“No,” declared Vytal, anxious in his bewilderment to console her as best he might, and looking down at her for the first time as at a child. “No, I knew not you were coming. I believed that I was saying farewell.”

The tears lingered on her lashes without falling. An unreadable expression came into her face, whether entirely of relief, as Vytal thought, or with a slight trace of regret and shame, deep-hidden, she herself could not have told.

“I thought you had found out,” she almost whispered at last.

“Nay, I had no chance to seek you. I was pledged to come. Otherwise I would have sought till—”

“Stay,” she exclaimed, imperatively, “you must not speak so!”—and then, in lower tones—“but if of my coming you had no knowledge, is it not yet more the work of Fate?”

“Or of God.”

“Nay, God is good.” There was naught in her voice now save sadness blent with doubt. “Perhaps I misread a face—perhaps a name is but a name, and stands for nothing—perhaps—Oh, sir, is it wrong to speak only in riddles? What have we said? What has led us to so strange a conversation in so short a time? Come, let us talk of the voyage, the sea, the all-pervading night. The night conceals so much, being merciful, but when the day comes all this mercy and mystery will go—these ocean whispers, this unutterable darkness, the stars, the moon, even the scent of the salt will be understood. We shall say ’tis healthful, invigorating, and no more; but to-night it is the subtle odor of some sea-forest in a world below, or of flowers in a coral glade. To-morrow the ship will be of wood and iron, whereas to-night—who comprehends this long, slow-moving shadow and those silver, moonlit wings above that bear it forward to some far haven of dreams? To-night we are spellbound; in the morning, if the wind still sleeps, we shall call the spell a calm.” She paused, and, leaning back against the bulwark, still looked up into the mist of shrouds. The moonlight, ensilvering each listless sail, fell full upon her face, giving the unshed tears an Orient lustre, and the cheeks a pallor of unreality. Under the edge of her hood the moonbeams strove to make their way, but could not, and so the gentle but less timid breeze brought down a strand of her hair to turn it paler and more ethereal, till it, too, was no more than a moon-spun thread. Her little hands were clasped together and her lips just parted, as though she were about to answer some voice that she alone could hear.

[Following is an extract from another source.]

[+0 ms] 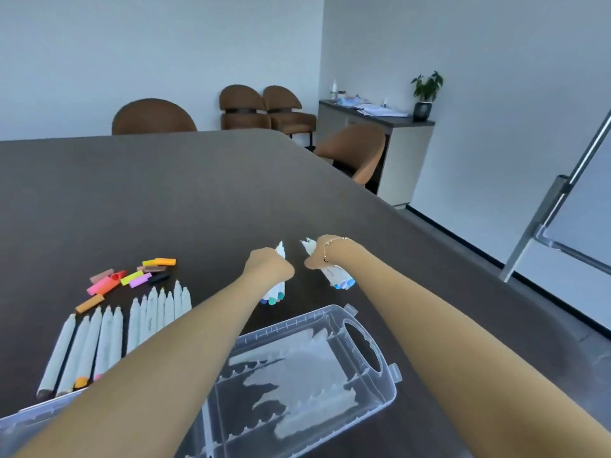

“You are a spirit,” said Vytal.

And then—then she laughed, and the laugh, although fraught with sadness, transformed her instantly. She became a child with it, a sweet, lovable, beautiful child—all reality, innocence, and health. The laughter in her lips converted these fastnesses of expression to its playground, and, romping, chased away all visionary looks. Her cheeks, dimpling, lost their pallor in a blush. One hand smoothed back the straying lock, the other drew her hood yet lower, while her hazel eyes looking up from under it seemed to possess the magic brown of a russet-bedded brook with sunlight playing beneath its surface—and the sunlight was this wonderful transforming laughter.

“You are a child,” he declared, with more of passion in his voice and less of silent wonder. The tone startled her; the grave look came back into her face, and she stepped from the moonlight into the shadow of a sail.